─── Given entries
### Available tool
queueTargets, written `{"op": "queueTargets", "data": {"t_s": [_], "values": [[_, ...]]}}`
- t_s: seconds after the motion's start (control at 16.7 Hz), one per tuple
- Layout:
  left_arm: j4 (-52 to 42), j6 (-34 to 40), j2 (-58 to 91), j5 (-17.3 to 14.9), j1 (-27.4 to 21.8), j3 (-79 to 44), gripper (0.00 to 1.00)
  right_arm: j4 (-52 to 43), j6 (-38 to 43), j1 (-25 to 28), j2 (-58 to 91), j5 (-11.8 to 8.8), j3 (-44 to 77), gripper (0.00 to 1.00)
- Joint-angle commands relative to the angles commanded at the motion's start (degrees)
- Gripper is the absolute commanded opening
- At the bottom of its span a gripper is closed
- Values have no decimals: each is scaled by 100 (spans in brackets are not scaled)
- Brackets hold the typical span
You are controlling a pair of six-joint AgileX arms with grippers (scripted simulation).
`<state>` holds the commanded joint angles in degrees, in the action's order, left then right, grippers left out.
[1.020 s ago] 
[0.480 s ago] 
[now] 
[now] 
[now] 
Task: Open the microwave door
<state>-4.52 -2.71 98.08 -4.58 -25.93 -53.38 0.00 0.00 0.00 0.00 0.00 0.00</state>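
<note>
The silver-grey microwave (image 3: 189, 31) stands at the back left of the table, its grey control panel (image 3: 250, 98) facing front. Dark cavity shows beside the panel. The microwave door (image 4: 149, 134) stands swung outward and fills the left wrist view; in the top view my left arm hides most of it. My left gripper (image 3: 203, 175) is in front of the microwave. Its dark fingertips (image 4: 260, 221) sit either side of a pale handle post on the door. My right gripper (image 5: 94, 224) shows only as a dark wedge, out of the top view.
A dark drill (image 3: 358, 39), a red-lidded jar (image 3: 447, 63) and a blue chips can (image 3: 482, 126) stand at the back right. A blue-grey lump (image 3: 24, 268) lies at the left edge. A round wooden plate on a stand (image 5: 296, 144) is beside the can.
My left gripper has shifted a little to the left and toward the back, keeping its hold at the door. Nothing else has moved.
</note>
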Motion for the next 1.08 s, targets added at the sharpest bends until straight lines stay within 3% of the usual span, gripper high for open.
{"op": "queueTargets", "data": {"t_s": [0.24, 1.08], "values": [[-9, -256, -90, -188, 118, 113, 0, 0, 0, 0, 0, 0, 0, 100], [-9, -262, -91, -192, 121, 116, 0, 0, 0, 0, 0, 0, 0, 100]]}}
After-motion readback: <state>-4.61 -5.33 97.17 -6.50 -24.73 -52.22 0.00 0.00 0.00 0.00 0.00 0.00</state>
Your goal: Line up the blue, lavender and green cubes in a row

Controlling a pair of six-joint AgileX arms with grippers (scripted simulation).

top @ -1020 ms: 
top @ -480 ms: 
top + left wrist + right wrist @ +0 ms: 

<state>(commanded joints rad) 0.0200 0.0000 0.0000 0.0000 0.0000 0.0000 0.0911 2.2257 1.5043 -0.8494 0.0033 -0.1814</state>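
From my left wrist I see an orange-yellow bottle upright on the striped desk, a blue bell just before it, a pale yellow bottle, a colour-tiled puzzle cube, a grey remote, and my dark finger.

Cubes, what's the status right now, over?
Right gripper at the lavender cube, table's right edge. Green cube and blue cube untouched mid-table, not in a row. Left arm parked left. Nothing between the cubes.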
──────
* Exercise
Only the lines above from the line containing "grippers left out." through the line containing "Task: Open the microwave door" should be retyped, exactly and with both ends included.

* Output of the exercise
`<state>` holds the commanded joint angles in degrees, in the action's order, left then right, grippers left out.
[1.020 s ago] 
[0.480 s ago] 
[now] 
[now] 
[now] 
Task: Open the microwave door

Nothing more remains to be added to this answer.